Further, the step 3 of performing corresponding image recognition on the generated image specifically includes the following steps:

3.1, selecting a corresponding image recognition model according to the type of the image, and entering step 3.2 if the recognition result has a portrait pattern, or entering step 3.3;

step 3.2, performing gesture recognition on the image pattern to obtain a corresponding recognition result;

and 3.3, carrying out traffic identification on the traffic identification to obtain a corresponding identification result.

Furthermore, the model for performing traffic sign recognition on the traffic sign in the step 3 is a super-resolution reconstruction convolutional neural network model, and the model for performing gesture recognition on the image pattern is a 3D convolutional neural network model.

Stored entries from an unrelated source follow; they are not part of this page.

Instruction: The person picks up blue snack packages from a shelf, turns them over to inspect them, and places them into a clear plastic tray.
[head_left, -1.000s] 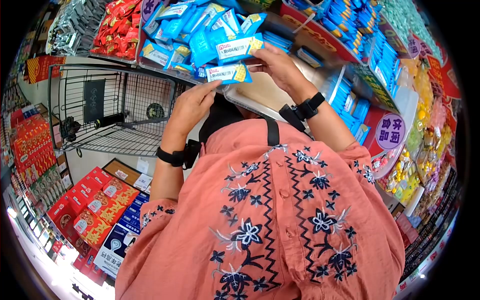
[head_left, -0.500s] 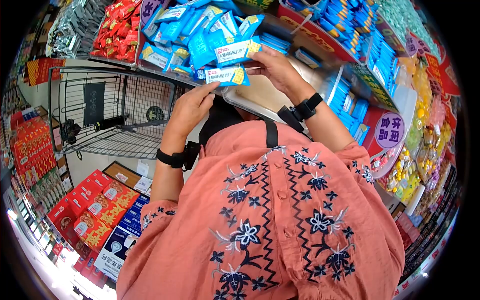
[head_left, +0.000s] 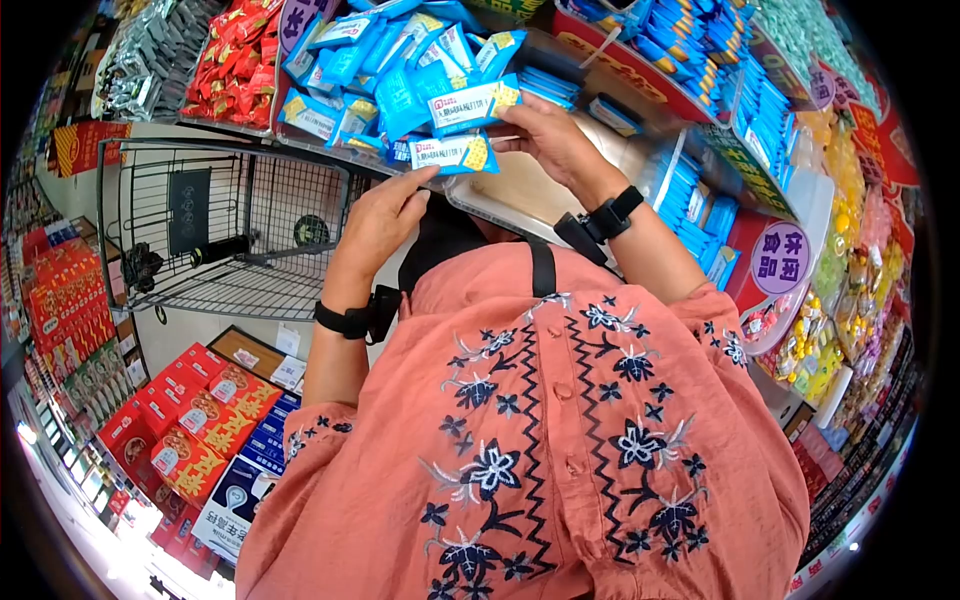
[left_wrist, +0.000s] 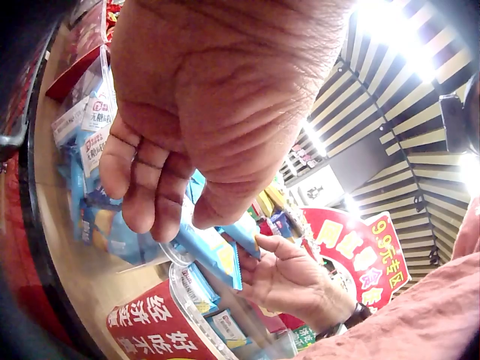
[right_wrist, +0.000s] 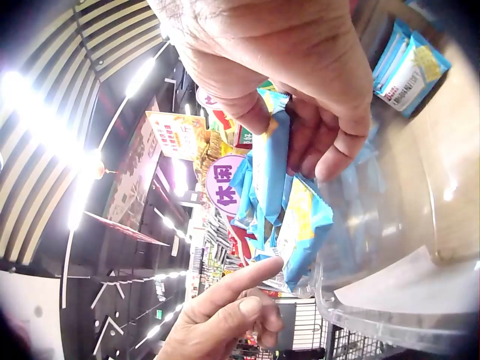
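Note:
My right hand (head_left: 562,145) pinches a blue-and-white cracker packet (head_left: 462,107) by its right end, thumb on the near side and fingers behind. Just below it lies a second, similar cracker packet (head_left: 440,153), its yellow end close to the right fingers. In the head view the left hand (head_left: 380,222) points its straight index finger at this lower packet's near edge. The right wrist view shows that fingertip right at the lower packet (right_wrist: 304,229), with the thumb off it and the other fingers bent. Both packets are over a heap of blue packets (head_left: 385,55) in a bin.
A wire shopping cart (head_left: 230,215) stands left of the bin. Red packets (head_left: 240,65) fill the neighbouring bin. A clear plastic bin (head_left: 525,185) with a pale bottom is under the right hand. More blue packets (head_left: 700,215) are to the right, and red boxes (head_left: 190,420) stand lower left.
Both packets have shifted very slightly down and left in the head view, and the left fingertip has moved down a touch with them. The grip of the right hand looks the same.

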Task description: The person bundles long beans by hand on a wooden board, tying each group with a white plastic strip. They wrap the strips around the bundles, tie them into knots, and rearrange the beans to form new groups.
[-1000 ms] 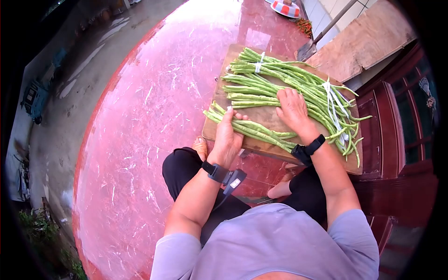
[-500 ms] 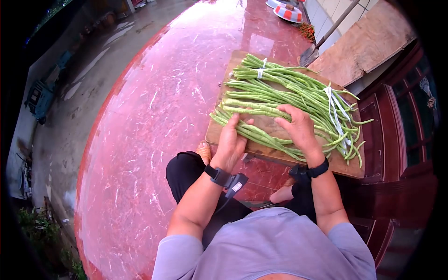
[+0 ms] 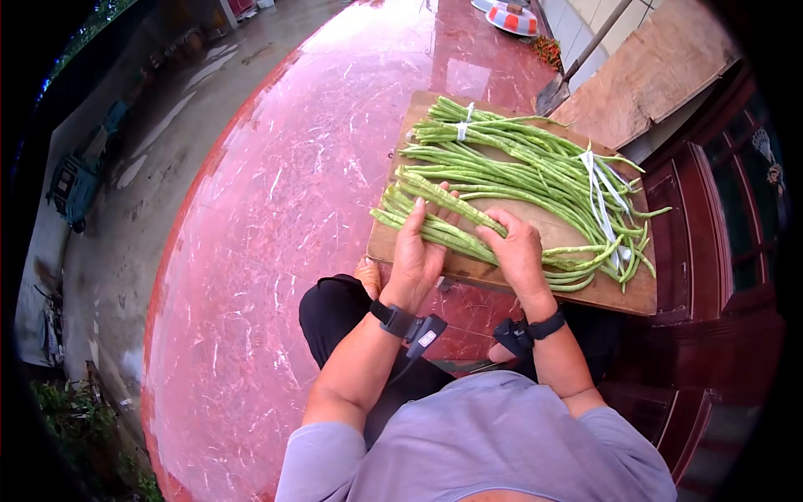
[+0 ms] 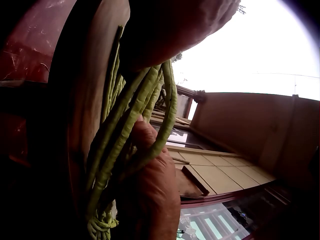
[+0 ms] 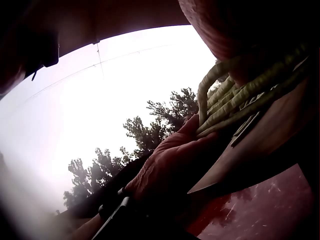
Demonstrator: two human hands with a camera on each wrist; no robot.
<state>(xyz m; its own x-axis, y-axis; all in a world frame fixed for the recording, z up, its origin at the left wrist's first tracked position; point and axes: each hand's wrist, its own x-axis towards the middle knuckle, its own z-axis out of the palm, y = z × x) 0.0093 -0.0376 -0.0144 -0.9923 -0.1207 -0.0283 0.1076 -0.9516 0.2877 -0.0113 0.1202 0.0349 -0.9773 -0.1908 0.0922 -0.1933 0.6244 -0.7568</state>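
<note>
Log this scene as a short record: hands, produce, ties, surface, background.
left hand: grips green beans
right hand: pinches beans from the same handful, beside the left hand
other produce: more long green beans lying on the board
ties: white strips, one near the left hand's side, others toward the opposite end
surface: wooden board, above a red floor
background: shovel, plywood sheet
</note>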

An image recognition based unmanned vehicle parking system comprising:

the image acquisition unit is used for acquiring images of the surrounding environment to obtain an image to be identified;

the identification detection unit is used for detecting whether a traffic identification or a director exists in the image to be identified, if so, generating a corresponding image, entering the image classification unit, and if not, continuing to advance according to a preset route;

the image classification and identification unit is used for performing image identification on the image to be identified and judging whether the identification result is parking information, if not, entering the route changing unit, otherwise, entering the parking unit;

the route changing unit is used for changing the driving route according to the recognition result and returning the driving route to the image acquisition unit;

and the parking unit is used for acquiring images of the surrounding environment and searching for a parking position closest to the traffic sign or the commander in the images for parking.

Further, the identification detection unit includes:

the model training module is used for establishing an identification detection model and training the identification detection model;

and the image detection module is used for carrying out target detection on the image to be recognized by using the trained identification detection model, judging whether a traffic identification or a director exists in the image to be recognized, if so, acquiring the area where the traffic identification or the director is located, and generating a corresponding traffic identification pattern or a portrait pattern.

Further, the image classification and identification unit includes:

the model selection module is used for selecting a corresponding image recognition model according to the type of the image, if a portrait pattern exists in a recognition result, entering the gesture recognition module, and if not, entering the traffic identification recognition module;

the gesture recognition module is used for performing gesture recognition on the image pattern to obtain a corresponding recognition result;

and the traffic identification module is used for identifying the traffic identification to obtain a corresponding identification result.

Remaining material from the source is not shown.